Ce mois-ci, j'ai 303 485 euros en liquide. Ça commence à faire beaucoup, surtout que j'ai très peu de billets de cent et de deux cent, parce qu'ils sont assez rares. J'ai fabriqué plusieurs planques à la maison pour les ranger dans différents endroits, comme ça prend un peu de place. Ça m'occupe et ça me détend. Voir tout cet argent me rassure. Je me dis que si un jour les choses tournent mal, je peux très rapidement fuir à l'étranger et recommencer ma vie ailleurs.
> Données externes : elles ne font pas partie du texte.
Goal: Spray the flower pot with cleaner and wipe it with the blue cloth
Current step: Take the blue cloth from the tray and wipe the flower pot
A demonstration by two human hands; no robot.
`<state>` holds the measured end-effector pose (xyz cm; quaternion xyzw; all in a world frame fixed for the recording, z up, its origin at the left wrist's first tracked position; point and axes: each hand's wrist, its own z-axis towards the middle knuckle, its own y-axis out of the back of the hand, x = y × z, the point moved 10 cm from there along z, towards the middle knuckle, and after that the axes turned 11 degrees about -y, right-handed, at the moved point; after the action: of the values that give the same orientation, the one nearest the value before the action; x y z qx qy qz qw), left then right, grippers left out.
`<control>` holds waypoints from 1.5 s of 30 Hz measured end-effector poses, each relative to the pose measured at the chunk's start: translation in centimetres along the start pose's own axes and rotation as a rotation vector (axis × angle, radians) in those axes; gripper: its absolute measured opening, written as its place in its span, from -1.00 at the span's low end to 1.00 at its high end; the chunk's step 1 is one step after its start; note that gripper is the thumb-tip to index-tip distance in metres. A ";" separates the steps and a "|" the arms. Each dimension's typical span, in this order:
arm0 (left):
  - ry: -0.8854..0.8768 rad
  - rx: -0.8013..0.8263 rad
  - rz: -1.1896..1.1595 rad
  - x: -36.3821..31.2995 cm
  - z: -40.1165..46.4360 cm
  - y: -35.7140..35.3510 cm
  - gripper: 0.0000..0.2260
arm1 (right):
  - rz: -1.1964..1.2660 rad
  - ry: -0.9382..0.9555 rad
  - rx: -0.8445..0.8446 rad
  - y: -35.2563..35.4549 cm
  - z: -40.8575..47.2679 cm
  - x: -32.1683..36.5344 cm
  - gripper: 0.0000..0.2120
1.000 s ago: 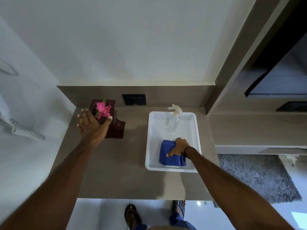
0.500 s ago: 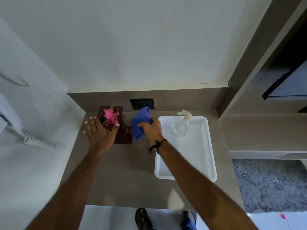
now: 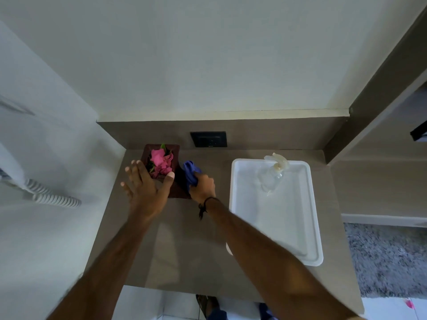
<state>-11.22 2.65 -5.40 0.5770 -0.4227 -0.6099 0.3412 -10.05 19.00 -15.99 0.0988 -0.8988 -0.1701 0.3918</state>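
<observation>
A dark brown flower pot (image 3: 178, 181) with pink flowers (image 3: 159, 161) stands at the back left of the brown counter. My left hand (image 3: 147, 188) rests on the pot's front left side, fingers spread, thumb on the rim. My right hand (image 3: 203, 184) grips the bunched blue cloth (image 3: 190, 173) and presses it against the pot's right side. A clear spray bottle (image 3: 273, 174) with a pale trigger head stands in the back of the white tray (image 3: 310, 227) to the right.
A black wall socket (image 3: 208, 139) sits on the backsplash behind the pot. A coiled white cord (image 3: 54, 199) hangs on the left wall. A grey rug (image 3: 388, 262) lies on the floor at right. My sandalled feet show below the counter's front edge.
My right hand lifted the blue cloth out of the tray, carried it left across the counter and brought it down against the pot's right side. My left hand stayed on the pot.
</observation>
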 end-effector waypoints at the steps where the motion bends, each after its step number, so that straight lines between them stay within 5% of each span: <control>1: -0.004 0.000 0.002 -0.1 0.0 0.0 -0.02 | -0.033 -0.008 0.000 -0.1 0.2 -0.1 -0.55; 7: -0.009 0.021 -0.010 -0.4 -0.2 0.0 -0.02 | 0.121 -0.061 0.006 -0.1 -1.1 0.4 -0.56; 15: -0.004 0.023 -0.032 -0.8 -0.3 0.5 -0.01 | 0.521 0.076 -0.013 1.3 -4.6 2.5 -0.83; 25: -0.008 0.003 -0.033 -0.7 -0.3 0.2 -0.03 | -0.107 0.030 0.079 -3.2 -0.1 -1.4 -0.43; 31: 0.013 0.015 -0.058 -0.6 -0.3 0.2 -0.02 | 0.399 -0.145 0.162 -1.8 -0.6 -0.1 -0.55; 38: 0.000 0.002 -0.040 -0.7 -0.2 0.3 -0.03 | 0.856 -0.076 0.231 1.3 -5.1 3.0 -0.59; 45: -0.014 0.007 -0.051 -0.8 -0.3 0.2 -0.02 | 0.473 0.055 0.041 -0.1 -3.7 1.1 -0.70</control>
<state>-10.89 3.26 -4.93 0.5843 -0.4123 -0.6210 0.3208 -8.02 17.70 -12.93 -0.1020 -0.8893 -0.0525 0.4428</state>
J'ai d'ailleurs élaboré un plan de fuite en cas d'urgence. Dans mon grenier, il y a une valise remplie du minimum nécessaire : fringues, trousse de soin, trousse de toilette, argent liquide en grande quantité et le passeport de Marc Chandellier. Avec ça, je peux sauter dans un taxi et partir vers l'aérogare le plus proche pour m'acheter un billet d'avion vers n'importe où dans le monde, mais de préférence un endroit où on parle français parce que je suis nul en langues étrangères. Un endroit où personne ne viendra me chercher, genre Haïti.
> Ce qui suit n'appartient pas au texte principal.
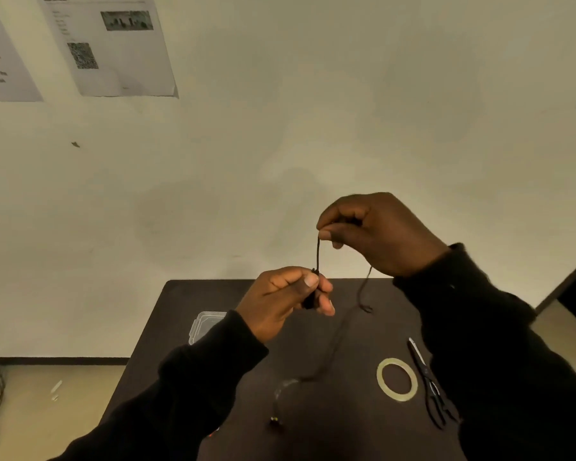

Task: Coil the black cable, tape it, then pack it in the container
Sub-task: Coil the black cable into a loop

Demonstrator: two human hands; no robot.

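Both hands, left (pixel 288 299) and right (pixel 376 232), pinch the black cable (pixel 317 256) above a dark table (pixel 180 304) against a pale wall (pixel 313 128).

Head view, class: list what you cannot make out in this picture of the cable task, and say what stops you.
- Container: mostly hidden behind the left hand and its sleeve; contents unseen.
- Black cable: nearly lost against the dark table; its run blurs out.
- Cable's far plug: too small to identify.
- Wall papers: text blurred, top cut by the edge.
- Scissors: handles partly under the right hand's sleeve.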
Marc Chandellier est un con totalement inintéressant. Il a mon âge, vit et travaille à Angevilliers – il est receveur des postes –, il a deux enfants, un labrador et une femme et il a surtout la particularité d'être mon sosie. Le jour où je l'ai croisé au Supermarché, j'ai su que ce type serait un atout essentiel. Je me suis mis à le suivre pour savoir où il habitait et connaître un peu les habitudes de sa petite famille de minables. Ces connards sont réglés comme du papier à musique. Ils vivent dans un quartier pavillonnaire un peu comme le mien et chaque dernier samedi de tous les mois, ils vont tous au buffet chinois et après au multiplex voir un film. Autrement dit, j'ai très vite compris que j'avais un créneau mensuel pour aller visiter leur baraque pendant trois heures.
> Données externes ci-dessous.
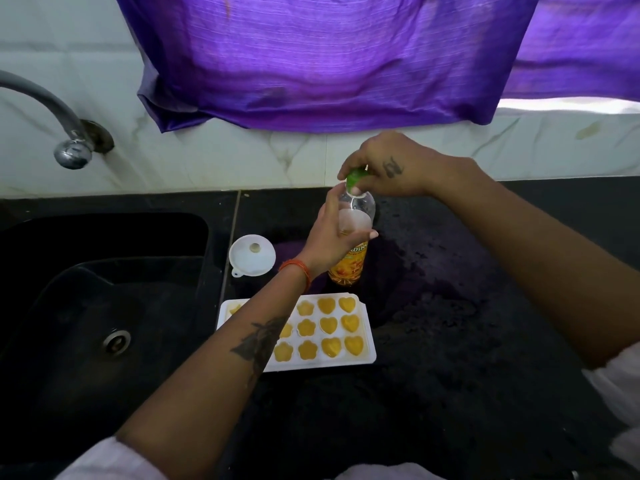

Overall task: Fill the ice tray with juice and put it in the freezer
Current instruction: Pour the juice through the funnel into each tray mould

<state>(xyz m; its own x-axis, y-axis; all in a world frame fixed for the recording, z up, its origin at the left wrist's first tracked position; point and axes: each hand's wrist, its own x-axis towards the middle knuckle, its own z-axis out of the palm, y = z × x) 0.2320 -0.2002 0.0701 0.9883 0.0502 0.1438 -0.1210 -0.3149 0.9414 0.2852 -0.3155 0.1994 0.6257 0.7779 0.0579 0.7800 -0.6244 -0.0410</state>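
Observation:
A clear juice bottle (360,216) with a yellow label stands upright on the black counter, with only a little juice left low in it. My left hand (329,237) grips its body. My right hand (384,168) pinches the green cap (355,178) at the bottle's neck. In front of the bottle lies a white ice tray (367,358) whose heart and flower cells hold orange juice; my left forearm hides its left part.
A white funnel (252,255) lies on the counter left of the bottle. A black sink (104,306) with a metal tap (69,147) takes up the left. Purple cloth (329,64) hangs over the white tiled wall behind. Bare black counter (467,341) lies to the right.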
J'ai attendu le dernier samedi du mois de novembre de l'année dernière pour aller chez eux. Tout simplement parce que quand je rentre par effraction chez des gens j'arrive par le ciel, je crochète un vélux et je rentre discrétos. Mais si je veux que ça soit super discret, je dois attendre qu'il fasse nuit. Le mois de novembre est donc idéal puisqu'il fait nuit assez tôt. En plus il pleut souvent et il y a donc moins de chance de croiser des voisins curieux qui aiment regarder les étoiles ou autres conneries.

Comme Monsieur et Madame Chandellier sont un peu bordéliques, j'ai un peu galéré à trouver l'endroit où ils rangeaient leurs pièces d'identité. J'ai finalement trouvé ce que j'étais venu cherché dans une commode de la chambre parentale, entre le tiroir à chaussettes et celui à ustensiles BDSM.

Le passeport de Marc Chandellier est encore valable cinq ans. Il n'a servi qu'une seule fois à l'occasion d'un séjour au Vietnam, comme l'indique le tampon dans le carnet, les photos dans les cadres du couloir de l'étage et la légère propension à la décoration kitshorientale.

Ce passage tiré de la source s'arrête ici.